Wednesday, May 18, 2011

You Are Beautiful


I have to admit, some days I don’t feel beautiful. And if I am really honest with myself, those some days are really most days. I have struggled most of my life with a dislike of my body, and by the sheer number of celebrities stepping into the public eye and saying that they struggled with eating disorders and self-esteem issues, I know that I am not alone.

Most mornings I wake up and don’t want to do anything. I don’t wear makeup and I hate having to spend a long time getting ready. There are mornings when I don’t have to leave the house that I am perfectly okay with just staying in pajamas all day. Ponytails are my thing. I tell people most of the time that I am just a low maintenance kind of girl, which is true, but a lot of mornings, it is also true that I just don’t feel like it’s worth it to get all dolled up.

I have always been a heavier set girl. I tend to be the biggest one in my group of friends. As a result, most times I don’t get the attention, and when I do, it’s not from guys that I would give the time of day to.

I know that that sounds like I am putting myself down, but I am truly just trying to be honest.

I wouldn’t trade most of my friends for the world. They are some really great people, and the ones that I am really close to also share my faith. However, there are days when I just really don’t want to be around any of them because we can eat the same things, I will gain a pound, they will lose 2, and I am left trying to figure out just how that is possible.

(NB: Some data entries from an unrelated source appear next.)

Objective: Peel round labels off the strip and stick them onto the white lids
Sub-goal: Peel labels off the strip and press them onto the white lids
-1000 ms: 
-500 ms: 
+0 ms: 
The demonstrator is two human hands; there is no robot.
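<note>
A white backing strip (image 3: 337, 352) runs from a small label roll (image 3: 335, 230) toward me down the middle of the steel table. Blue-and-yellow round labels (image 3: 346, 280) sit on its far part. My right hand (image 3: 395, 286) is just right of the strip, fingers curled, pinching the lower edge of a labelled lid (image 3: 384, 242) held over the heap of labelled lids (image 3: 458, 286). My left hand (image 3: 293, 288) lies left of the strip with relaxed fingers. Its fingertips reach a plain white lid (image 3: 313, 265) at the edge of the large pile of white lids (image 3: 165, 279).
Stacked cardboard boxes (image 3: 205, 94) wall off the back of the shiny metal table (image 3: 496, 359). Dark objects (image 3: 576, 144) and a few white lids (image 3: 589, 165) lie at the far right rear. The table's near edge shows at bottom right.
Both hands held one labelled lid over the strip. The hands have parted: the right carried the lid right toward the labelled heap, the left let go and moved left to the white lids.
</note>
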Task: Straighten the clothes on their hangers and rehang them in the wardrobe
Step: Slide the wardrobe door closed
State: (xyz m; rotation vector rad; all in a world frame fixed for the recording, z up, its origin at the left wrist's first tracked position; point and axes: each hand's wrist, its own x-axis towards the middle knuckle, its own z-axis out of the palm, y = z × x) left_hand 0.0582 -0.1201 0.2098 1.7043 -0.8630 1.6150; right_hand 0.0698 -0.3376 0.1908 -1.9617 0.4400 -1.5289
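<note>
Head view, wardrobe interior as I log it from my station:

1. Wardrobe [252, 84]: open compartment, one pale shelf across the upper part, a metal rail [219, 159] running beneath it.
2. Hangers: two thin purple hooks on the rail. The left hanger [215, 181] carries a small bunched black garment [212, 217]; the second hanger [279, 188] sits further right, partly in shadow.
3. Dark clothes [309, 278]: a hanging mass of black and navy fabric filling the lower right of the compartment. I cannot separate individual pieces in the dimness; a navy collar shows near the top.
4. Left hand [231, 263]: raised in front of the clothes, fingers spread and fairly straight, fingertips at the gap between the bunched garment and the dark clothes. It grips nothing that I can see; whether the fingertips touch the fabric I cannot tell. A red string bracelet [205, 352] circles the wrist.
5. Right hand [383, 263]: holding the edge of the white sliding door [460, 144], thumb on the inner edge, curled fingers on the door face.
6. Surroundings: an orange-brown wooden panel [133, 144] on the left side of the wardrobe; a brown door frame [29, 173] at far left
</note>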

It wasn’t till recently that I started to believe that who I am is who God made me and that automatically makes me beautiful.

Jeremiah 1:5a says “Before I formed you in the womb I knew you, before you were born I set you apart.”

Now I have a god baby in the works right now and it is absolutely amazing to think about God sitting there in heaven deciding just what that baby will look like. He is deciding its eye color and hair texture and ,yes, even its body shape. And everything He is doing for that baby, He did for me and you. We were designed by the same person that drew a lion out of the stars. We were designed by the same person who created the Grand Canyon and the Sahara and the Everglades and the Amazon. The same person that can give gnat all the parts it needs to function and can create whales big enough to swallow people whole took the time to design each of us perfectly.

I may still have low self-esteem on most days but it is something about me that is improving, and a big part of that is me coming to terms with the fact that I was designed by an awesome God and He thinks I am beautiful, therefore, I should believe it too. 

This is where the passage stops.